I just wanted to say that, apparently, Prince Harry’s fellow soldiers are calling him “Ginger Bullet Magnet.”
I think he’s spit and image of his father. I think William looks just like his mother. However, I can’t imagine anyone pursuing his lineage if he was headed for the throne.
He’s the half-blood prince.
He looks just like his father, HRH Prince Charles. Got the nose and the ruddy colouring.
FWIW, Charles Spencer (Diana’s brother) has red hair.
It’s just the red hair and the similar poses. Harry has Charles’ nose, not Hewitt’s, and IMHO his eyebrows look more like Charles’ too.
Even if he isn’t Charles’s biological son he’d still be his heir as far was property is concerned. The throne is another story. The Act of Settlement governs succession to the British throne. Under the Act, the senior descendant of the Electress Sophia of Hanover is automatically sovereign, whether they wish to be or not. If Harry is not the senior heir-general of her body then he simply cannot lawfully be King*. Stuff like this is why it’s treason for a royal wives to commit adultery.
Unless of couse Parliament passes an act saying he is.
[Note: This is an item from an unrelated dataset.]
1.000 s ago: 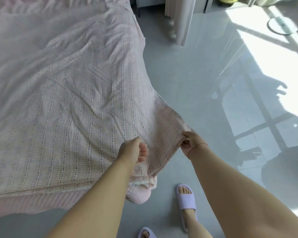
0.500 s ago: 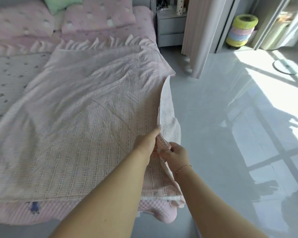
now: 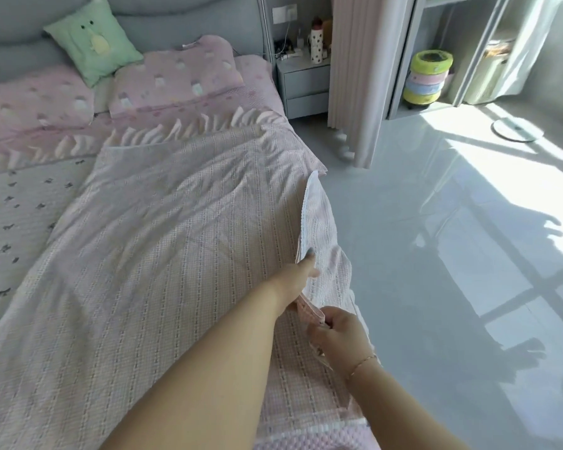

I think he just got more than a half share of Spencer traits, personally. Look at Earl Spencer (Diana’s brother):
Hemophilia affected some of the other major European royal houses, such as Spain and Prussia. They were all related.
Looking at the pics in that three-way comparison, it seems like Harry has Charles’s cheekbones, so I guess I’m leaning towards thinking that he really is Chaz’s son.
But I guess there’s only one way to settle this: Somebody call Maury Povich!
BTW, hemophilia is linked to the X-chromosome: for a female to inherit the disease, she must receive two deficient X-chromosomes, one from her mother and the other from her father, who must therefore be a hemophiliac himself.
That’s because Victoria’s descendants married into those royal houses as shown in the pedigree on this site.
Wasn’t the Duke of Kent in his 50s when Victoria was born? I read somewhere that there’s a theory that some of his sperm devoloped mutations and that’s how Victoria became a carrier.
Ooohhh, civil war! I think the public might go for that. There hasn’t been a proper civil war in the British Isles for ages (that bit of nonsense with Ulster doesn’t really count beyond a skirmish) and they could definitely do with weeding out some of the weak blood. Perhaps we can bring back the Huguenots as well to get things moving a bit on the Continent.
Stranger
Robert Massie, in his book Nicholas and Alexandra, said that the hemophilia trait started with Victoria, in those families. Genes do mutate you know. He quoted Victoria as saying “Our family seems to be persecuted by this awful disease, the worst I know.”
And yes, those other houses were all related, but if you look at the genealogical charts, the members suffering from hemophilia were all descendants of Victoria. The Tsarevitch Alexis was her great-grandson. One of Victoria’s own son’s was affected, and died in his early thirties I think.
Oops, on review I see I’m a little late with the genealogy aspect.
Yes, that was the thesis of the idea I saw; the idea was that the specific mutation for hemophilia is awfully rare, and that it seemed more likely that Victoria’s father was a carrier of the gene in the first place. Therefore he must have been someone other than the Duke of Kent. But as I said, that might be a total crackpot theory–I have no idea.